Write out the entries once more, exactly as they appear.

__________

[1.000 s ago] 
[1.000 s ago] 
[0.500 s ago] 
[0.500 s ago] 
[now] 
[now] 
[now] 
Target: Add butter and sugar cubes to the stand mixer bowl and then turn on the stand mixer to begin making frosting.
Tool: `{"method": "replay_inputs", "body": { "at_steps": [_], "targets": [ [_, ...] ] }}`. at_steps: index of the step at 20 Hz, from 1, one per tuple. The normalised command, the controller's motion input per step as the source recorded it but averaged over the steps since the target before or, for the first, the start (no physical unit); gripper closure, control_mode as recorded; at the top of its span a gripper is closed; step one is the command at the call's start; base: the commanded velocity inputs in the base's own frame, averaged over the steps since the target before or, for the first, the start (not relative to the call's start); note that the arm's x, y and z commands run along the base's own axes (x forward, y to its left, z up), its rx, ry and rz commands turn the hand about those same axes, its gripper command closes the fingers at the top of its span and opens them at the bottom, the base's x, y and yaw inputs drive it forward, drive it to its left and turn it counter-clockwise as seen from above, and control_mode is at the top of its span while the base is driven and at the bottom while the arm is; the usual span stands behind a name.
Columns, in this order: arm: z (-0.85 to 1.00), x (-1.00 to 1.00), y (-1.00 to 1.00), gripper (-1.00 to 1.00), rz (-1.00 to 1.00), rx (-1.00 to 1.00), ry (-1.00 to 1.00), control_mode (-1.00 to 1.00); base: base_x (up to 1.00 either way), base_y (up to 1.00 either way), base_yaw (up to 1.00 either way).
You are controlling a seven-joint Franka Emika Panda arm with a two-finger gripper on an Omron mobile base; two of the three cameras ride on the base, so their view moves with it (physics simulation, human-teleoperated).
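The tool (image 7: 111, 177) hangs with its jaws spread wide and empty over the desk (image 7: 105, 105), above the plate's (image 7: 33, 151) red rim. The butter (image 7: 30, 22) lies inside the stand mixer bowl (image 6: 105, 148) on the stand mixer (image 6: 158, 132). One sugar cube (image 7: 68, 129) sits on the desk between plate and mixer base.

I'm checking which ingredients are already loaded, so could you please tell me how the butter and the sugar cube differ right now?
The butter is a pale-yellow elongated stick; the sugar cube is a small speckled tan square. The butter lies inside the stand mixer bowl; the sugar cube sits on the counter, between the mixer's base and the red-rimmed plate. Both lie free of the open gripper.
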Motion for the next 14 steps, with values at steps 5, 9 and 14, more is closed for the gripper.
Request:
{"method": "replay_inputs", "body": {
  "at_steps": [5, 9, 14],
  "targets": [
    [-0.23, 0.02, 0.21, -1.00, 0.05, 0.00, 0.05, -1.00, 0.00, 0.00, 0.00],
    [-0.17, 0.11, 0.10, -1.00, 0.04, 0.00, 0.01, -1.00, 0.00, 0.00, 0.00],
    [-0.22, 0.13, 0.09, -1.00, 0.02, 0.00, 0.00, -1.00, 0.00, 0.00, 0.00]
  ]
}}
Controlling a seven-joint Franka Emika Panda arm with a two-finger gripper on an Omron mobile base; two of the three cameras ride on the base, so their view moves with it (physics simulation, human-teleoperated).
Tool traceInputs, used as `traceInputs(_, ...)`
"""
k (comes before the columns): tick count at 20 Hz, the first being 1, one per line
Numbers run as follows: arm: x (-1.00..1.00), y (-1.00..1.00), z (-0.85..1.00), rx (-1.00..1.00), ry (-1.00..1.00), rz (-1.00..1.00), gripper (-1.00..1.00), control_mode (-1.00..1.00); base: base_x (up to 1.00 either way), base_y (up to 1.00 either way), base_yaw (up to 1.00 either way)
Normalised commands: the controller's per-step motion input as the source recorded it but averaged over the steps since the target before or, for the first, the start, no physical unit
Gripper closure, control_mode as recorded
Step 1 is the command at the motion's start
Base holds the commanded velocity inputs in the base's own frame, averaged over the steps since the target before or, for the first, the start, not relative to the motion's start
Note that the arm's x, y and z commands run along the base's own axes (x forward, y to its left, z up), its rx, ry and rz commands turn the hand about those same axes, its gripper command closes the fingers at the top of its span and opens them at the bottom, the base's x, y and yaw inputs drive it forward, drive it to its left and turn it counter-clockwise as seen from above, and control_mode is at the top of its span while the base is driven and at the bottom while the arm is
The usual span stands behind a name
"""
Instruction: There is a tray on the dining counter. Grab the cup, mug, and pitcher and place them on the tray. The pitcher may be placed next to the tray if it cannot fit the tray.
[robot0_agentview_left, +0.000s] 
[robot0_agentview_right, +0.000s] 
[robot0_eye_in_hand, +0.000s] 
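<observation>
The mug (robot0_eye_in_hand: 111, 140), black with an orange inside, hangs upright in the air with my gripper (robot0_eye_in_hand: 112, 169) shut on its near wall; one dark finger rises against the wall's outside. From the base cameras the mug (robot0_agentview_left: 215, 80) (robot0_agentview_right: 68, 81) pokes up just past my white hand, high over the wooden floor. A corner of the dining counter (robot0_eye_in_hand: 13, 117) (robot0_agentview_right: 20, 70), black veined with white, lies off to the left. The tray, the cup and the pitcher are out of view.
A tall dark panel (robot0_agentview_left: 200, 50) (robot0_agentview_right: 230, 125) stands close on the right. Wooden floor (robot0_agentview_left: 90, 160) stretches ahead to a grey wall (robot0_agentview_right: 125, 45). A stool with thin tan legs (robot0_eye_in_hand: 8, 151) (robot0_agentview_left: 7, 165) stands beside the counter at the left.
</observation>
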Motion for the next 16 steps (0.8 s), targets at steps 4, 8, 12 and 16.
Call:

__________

* PROBLEM SOLUTION:
[1.000 s ago] 
[1.000 s ago] 
[0.500 s ago] 
[0.500 s ago] 
[now] 
[now] 
[now] 
Target: Add butter and sugar cubes to the stand mixer bowl and then turn on the stand mixer to begin making frosting.
Tool: `{"method": "replay_inputs", "body": { "at_steps": [_], "targets": [ [_, ...] ] }}`. at_steps: index of the step at 20 Hz, from 1, one per tuple. The normalised command, the controller's motion input per step as the source recorded it but averaged over the steps since the target before or, for the first, the start (no physical unit); gripper closure, control_mode as recorded; at the top of its span a gripper is closed; step one is the command at the call's start; base: the commanded velocity inputs in the base's own frame, averaged over the steps since the target before or, for the first, the start (not relative to the call's start); note that the arm's x, y and z commands run along the base's own axes (x forward, y to its left, z up), its rx, ry and rz commands turn the hand about those same axes, its gripper command closes the fingers at the top of its span and opens them at the bottom, the base's x, y and yaw inputs drive it forward, drive it to its left and turn it counter-clockwise as seen from above, and control_mode is at the top of its span while the base is driven and at the bottom while the arm is; the usual span stands behind a name.
Columns, in this order: arm: z (-0.85 to 1.00), x (-1.00 to 1.00), y (-1.00 to 1.00), gripper (-1.00 to 1.00), rz (-1.00 to 1.00), rx (-1.00 to 1.00), ry (-1.00 to 1.00), control_mode (-1.00 to 1.00); base: base_x (up to 1.00 either way), base_y (up to 1.00 either way), base_yaw (up to 1.00 either way).
You are controlling a seven-joint Franka Emika Panda arm with a two-finger gripper on an Omron mobile base; two of the three cameras ride on the base, so their view moves with it (physics simulation, human-teleoperated).
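The tool (image 7: 111, 177) hangs with its jaws spread wide and empty over the desk (image 7: 105, 105), above the plate's (image 7: 33, 151) red rim. The butter (image 7: 30, 22) lies inside the stand mixer bowl (image 6: 105, 148) on the stand mixer (image 6: 158, 132). One sugar cube (image 7: 68, 129) sits on the desk between plate and mixer base.

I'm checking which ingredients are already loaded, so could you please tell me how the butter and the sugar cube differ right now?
The butter is a pale-yellow elongated stick; the sugar cube is a small speckled tan square. The butter lies inside the stand mixer bowl; the sugar cube sits on the counter, between the mixer's base and the red-rimmed plate. Both lie free of the open gripper.
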Motion for the next 14 steps, with values at steps 5, 9 and 14, more is closed for the gripper.
Request:
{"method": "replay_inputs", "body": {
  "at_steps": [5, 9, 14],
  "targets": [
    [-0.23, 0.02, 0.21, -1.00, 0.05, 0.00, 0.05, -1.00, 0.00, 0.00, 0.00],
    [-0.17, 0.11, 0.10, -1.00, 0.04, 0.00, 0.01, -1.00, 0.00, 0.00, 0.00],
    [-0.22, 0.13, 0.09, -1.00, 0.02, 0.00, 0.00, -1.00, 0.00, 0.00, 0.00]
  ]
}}
Controlling a seven-joint Franka Emika Panda arm with a two-finger gripper on an Omron mobile base; two of the three cameras ride on the base, so their view moves with it (physics simulation, human-teleoperated).
Tool traceInputs, used as `traceInputs(_, ...)`
"""
k (comes before the columns): tick count at 20 Hz, the first being 1, one per line
Numbers run as follows: arm: x (-1.00..1.00), y (-1.00..1.00), z (-0.85..1.00), rx (-1.00..1.00), ry (-1.00..1.00), rz (-1.00..1.00), gripper (-1.00..1.00), control_mode (-1.00..1.00); base: base_x (up to 1.00 either way), base_y (up to 1.00 either way), base_yaw (up to 1.00 either way)
Normalised commands: the controller's per-step motion input as the source recorded it but averaged over the steps since the target before or, for the first, the start, no physical unit
Gripper closure, control_mode as recorded
Step 1 is the command at the motion's start
Base holds the commanded velocity inputs in the base's own frame, averaged over the steps since the target before or, for the first, the start, not relative to the motion's start
Note that the arm's x, y and z commands run along the base's own axes (x forward, y to its left, z up), its rx, ry and rz commands turn the hand about those same axes, its gripper command closes the fingers at the top of its span and opens them at the bottom, the base's x, y and yaw inputs drive it forward, drive it to its left and turn it counter-clockwise as seen from above, and control_mode is at the top of its span while the base is driven and at the bottom while the arm is
The usual span stands behind a name
"""
Instruction: There is a tray on the dining counter. Grab the cup, mug, and pitcher and place them on the tray. The pitcher may be placed next to the tray if it cannot fit the tray.
[robot0_agentview_left, +0.000s] 
[robot0_agentview_right, +0.000s] 
[robot0_eye_in_hand, +0.000s] 
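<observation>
The mug (robot0_eye_in_hand: 111, 140), black with an orange inside, hangs upright in the air with my gripper (robot0_eye_in_hand: 112, 169) shut on its near wall; one dark finger rises against the wall's outside. From the base cameras the mug (robot0_agentview_left: 215, 80) (robot0_agentview_right: 68, 81) pokes up just past my white hand, high over the wooden floor. A corner of the dining counter (robot0_eye_in_hand: 13, 117) (robot0_agentview_right: 20, 70), black veined with white, lies off to the left. The tray, the cup and the pitcher are out of view.
A tall dark panel (robot0_agentview_left: 200, 50) (robot0_agentview_right: 230, 125) stands close on the right. Wooden floor (robot0_agentview_left: 90, 160) stretches ahead to a grey wall (robot0_agentview_right: 125, 45). A stool with thin tan legs (robot0_eye_in_hand: 8, 151) (robot0_agentview_left: 7, 165) stands beside the counter at the left.
</observation>
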Motion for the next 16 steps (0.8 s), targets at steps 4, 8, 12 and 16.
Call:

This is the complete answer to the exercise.